Commercial applications of microwave technology include the front-end of much of the wireless stuff you use everyday, such as cell phones, pagers, wireless LANs, satellite television, XM Radio, and that cool GPS playtoy you received on Father's Day. Unfortunately the boom years of commercial microwave technology seem to be behind us, as the telecom infrastructure was overbuilt, while competition drove the price of wireless phone services into unprofitable territory. Who knows, videophone and Bluetooth tricks may eventually bring some real money back to this industry. Doesn't everyone want to be able to buy a pack of gum from a vending machine by clicking a few buttons on their cell phone? You can do this in Finland right now thanks to Nokia! We're not holding our breath for a lot of new gadgets to take hold here in the USA, the Second Bush Recession still has a few more years to run out.
Military, aerospace applications probably account for more research dollars than commercial stuff. It's arguably a lot more fun to work in this arena, where cost is often NOT as big a consideration as performance. How would you rather spend your career, with a team of 100 engineers trying to shave the cost of a $20 cell phone by one buck in six weeks, or with a team of four engineers designing a million-dollar electronic warfare pod in six years?
Perhaps the coolest microwave development programs are sponsored by DARPA, the Defense Advanced Research Projects Agency. Here's a page that reviews some of their current work.
Here's a separate page that discusses MIL-Specs for microwave hardware.

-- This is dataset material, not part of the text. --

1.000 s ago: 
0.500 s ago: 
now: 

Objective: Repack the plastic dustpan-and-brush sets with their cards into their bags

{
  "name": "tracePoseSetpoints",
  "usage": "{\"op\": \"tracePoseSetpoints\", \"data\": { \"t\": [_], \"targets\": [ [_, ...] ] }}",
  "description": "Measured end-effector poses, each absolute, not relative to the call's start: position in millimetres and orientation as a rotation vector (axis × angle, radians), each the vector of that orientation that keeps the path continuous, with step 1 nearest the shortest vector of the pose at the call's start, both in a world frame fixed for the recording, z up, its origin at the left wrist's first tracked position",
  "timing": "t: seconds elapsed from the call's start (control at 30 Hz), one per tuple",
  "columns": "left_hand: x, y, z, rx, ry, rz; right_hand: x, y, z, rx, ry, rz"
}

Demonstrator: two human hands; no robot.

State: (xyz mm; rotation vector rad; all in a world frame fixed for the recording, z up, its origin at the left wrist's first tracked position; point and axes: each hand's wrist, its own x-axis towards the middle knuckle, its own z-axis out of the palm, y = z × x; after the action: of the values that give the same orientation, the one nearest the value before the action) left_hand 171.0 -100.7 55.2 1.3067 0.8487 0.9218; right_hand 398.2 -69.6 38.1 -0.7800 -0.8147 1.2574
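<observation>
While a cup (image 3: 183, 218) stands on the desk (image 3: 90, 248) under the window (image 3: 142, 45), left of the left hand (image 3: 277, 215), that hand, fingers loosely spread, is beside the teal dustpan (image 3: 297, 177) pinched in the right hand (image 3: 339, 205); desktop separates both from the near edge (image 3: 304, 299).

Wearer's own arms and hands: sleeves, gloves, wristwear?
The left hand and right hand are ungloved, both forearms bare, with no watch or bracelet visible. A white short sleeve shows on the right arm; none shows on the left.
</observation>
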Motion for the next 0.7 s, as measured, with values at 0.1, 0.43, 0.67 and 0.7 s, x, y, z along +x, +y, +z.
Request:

If you want to get into the U. S. defense industry, chances are your employer will need to get you a security clearance, granted from the Defense Security Agency (DSS). This takes some time (perhaps six months), and if you were born outside the country, or have been convicted of a crime, or have declared bankruptcy, it might be better to rethink your career choice. Although the DSS might ask you to sign something that will permit them to use a polygraph to check out your background, we've never heard of it being used. They will certainly ask you if you have used illegal drugs, but chances are they will overlook your use of weed during college, or the defense industry would lose 47% of all candidates. They don't care about your sexual orientation, and won't ask about your religious preference.
Publishing the results of research for defense work has the added restriction of the International Traffic in Arms (ITAR) regulations.
The microwave frequency spectrum
So what's a microwave? There is some controversy about the exact frequency limits. We define it as an electromagnetic wave between 300 MHz and 300 GHz, in agreement with Pozar's Microwave Engineering, which allows microwave engineers as broad a stake as possible in the EM spectrum. Below 300 MHz is called very high frequency (VHF, thanks, Chris!), above 300 GHz you are into the sub-millimeter-wave spectrum. Terahertz frequency means 1012 cycles per second, approaching infrared radiation. Yikes!
Here's a separate Microwaves101 page that provides a table of frequencies used by different systems, such as police radar, XM radio, automotive radar, etc. Check it out!
Speaking of frequencies, you will often encounter frequency-band letter designations within the microwave field. Although the letter bands are considered obsolete, you should memorize some of the more common designators (such as the IEEE standards shown below) if you ever want to be a Microwave Good-old Boy.
Frequency letter bands
This info has been moved to a separate page!
Millimeter-waves versus microwaves
The following distinction between millimeter-waves and microwaves is almost universally accepted: frequencies with free-space wavelengths less than one centimeter but greater than one millimeter are referred to as millimeter-waves. Thus, the millimeter-wave spectrum starts at 30 GHz, and runs to 300 GHz, where the wavelength in free-space is less than one millimeter. Welcome to the sub-millimeter-wave band, you are on your way to infrared radiation and terahertz frequencies.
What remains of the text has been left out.